Native:Australia (New South Wales, Queensland)
|FAO Marine Fishing Areas:|
Pacific – southwest; Pacific – western central
|Range Map:||Click here to open the map viewer and explore range.|
|Population:||The east coast subpopulation has been estimated to possibly consist of as few as 500 individuals (Otway and Parker 2000) and there are concerns that this subpopulation has fallen to such critically low numbers that individual animals may be failing to find mates.|
|Current Population Trend:||Decreasing|
|Habitat and Ecology:||Carcharias taurus generally occurs in warm-temperate and sub-tropical waters, ranging from the surf zone and shallow bays to approximately 200 m depth on the outer continental shelf. The species is most usually found on or near the bottom in reef areas but may occasionally occur in midwater or at the surface (Compagno 1984). In NSW and southern Queensland, C. taurus is most frequently sighted in or near sandy-bottomed gutters or in rocky caves, often around inshore rocky reefs and islands at depths of between 15 and 25 m (Pollard et al. 1996, Otway and Parker 1999).

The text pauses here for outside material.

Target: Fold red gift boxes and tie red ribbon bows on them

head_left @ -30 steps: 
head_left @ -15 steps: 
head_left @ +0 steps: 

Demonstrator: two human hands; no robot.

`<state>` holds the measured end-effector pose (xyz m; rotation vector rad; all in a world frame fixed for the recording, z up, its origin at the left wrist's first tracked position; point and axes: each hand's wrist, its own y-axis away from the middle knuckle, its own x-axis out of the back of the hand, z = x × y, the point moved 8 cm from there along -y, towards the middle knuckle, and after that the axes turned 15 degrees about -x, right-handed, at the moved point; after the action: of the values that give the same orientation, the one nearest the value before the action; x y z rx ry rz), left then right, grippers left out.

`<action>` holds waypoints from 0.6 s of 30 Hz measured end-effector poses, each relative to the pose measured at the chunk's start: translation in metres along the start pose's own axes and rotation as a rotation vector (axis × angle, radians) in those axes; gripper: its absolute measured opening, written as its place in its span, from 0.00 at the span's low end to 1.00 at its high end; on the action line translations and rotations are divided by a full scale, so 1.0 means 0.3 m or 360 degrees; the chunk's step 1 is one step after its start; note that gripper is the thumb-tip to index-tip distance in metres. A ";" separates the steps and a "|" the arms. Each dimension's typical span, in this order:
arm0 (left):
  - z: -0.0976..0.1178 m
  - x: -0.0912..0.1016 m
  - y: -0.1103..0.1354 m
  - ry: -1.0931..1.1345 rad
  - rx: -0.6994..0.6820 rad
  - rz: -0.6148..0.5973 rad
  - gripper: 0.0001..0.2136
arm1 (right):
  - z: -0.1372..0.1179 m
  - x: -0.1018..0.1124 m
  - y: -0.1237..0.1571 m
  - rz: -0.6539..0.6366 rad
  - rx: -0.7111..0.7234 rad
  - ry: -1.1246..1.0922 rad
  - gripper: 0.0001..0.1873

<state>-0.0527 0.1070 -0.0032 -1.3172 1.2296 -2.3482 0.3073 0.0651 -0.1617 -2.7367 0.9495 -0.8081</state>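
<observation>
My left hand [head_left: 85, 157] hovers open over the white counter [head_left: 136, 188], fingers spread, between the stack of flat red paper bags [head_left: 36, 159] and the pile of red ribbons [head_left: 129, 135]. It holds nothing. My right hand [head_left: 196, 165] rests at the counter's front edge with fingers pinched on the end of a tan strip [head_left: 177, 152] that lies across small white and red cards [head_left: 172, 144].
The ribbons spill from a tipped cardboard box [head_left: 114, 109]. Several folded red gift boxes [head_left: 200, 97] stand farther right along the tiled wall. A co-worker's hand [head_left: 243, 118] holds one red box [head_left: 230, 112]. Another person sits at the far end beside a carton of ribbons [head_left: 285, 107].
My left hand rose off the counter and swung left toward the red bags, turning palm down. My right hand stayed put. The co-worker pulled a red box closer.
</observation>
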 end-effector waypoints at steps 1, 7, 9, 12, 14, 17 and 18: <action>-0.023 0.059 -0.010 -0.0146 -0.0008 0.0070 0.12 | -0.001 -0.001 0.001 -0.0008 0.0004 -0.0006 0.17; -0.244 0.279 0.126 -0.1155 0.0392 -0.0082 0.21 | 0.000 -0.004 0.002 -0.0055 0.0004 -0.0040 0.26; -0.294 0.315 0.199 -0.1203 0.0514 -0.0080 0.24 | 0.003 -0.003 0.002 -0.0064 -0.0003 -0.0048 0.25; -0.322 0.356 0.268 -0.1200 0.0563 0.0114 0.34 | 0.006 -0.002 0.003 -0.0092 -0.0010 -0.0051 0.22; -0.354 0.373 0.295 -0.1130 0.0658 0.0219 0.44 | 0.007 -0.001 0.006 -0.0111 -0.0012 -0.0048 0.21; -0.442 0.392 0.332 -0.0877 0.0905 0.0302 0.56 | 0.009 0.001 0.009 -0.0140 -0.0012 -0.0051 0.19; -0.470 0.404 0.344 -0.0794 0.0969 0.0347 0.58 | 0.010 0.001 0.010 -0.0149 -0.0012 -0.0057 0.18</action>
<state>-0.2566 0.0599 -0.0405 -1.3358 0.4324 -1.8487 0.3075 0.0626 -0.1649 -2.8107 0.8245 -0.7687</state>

Embryonic oviphagy and intra-uterine cannibalism occurs in this species and only two large pups are produced per litter every second year. As a result, annual rates of population increase are very low, greatly reducing its ability to sustain fishing pressure. Maximum size attained is 220 to 270 cm total length (TL) (males) and 300 to 320 cm TL (females). Age at maturity is 6 to 7 years (males) and 9 to 10 years (females). Female k = 0.11, Male k = 0.16 (Goldman 2002).
Currently the main threatening processes in Australian waters would appear to be commercial and recreational fishing (including shark control programs in NSW and QLD), in which this species is taken as a bycatch. It has also been suggested that excessive dive tourism activities (i.e., 'shark diving') may also have the potential to adversely impact upon populations of the grey nurse shark. Refer to the Recovery Plan for the Grey Nurse Shark (Carcharias taurus) in Australia (Environment Australia 2002) for a fuller description of threats facing grey nurse sharks in Australian waters.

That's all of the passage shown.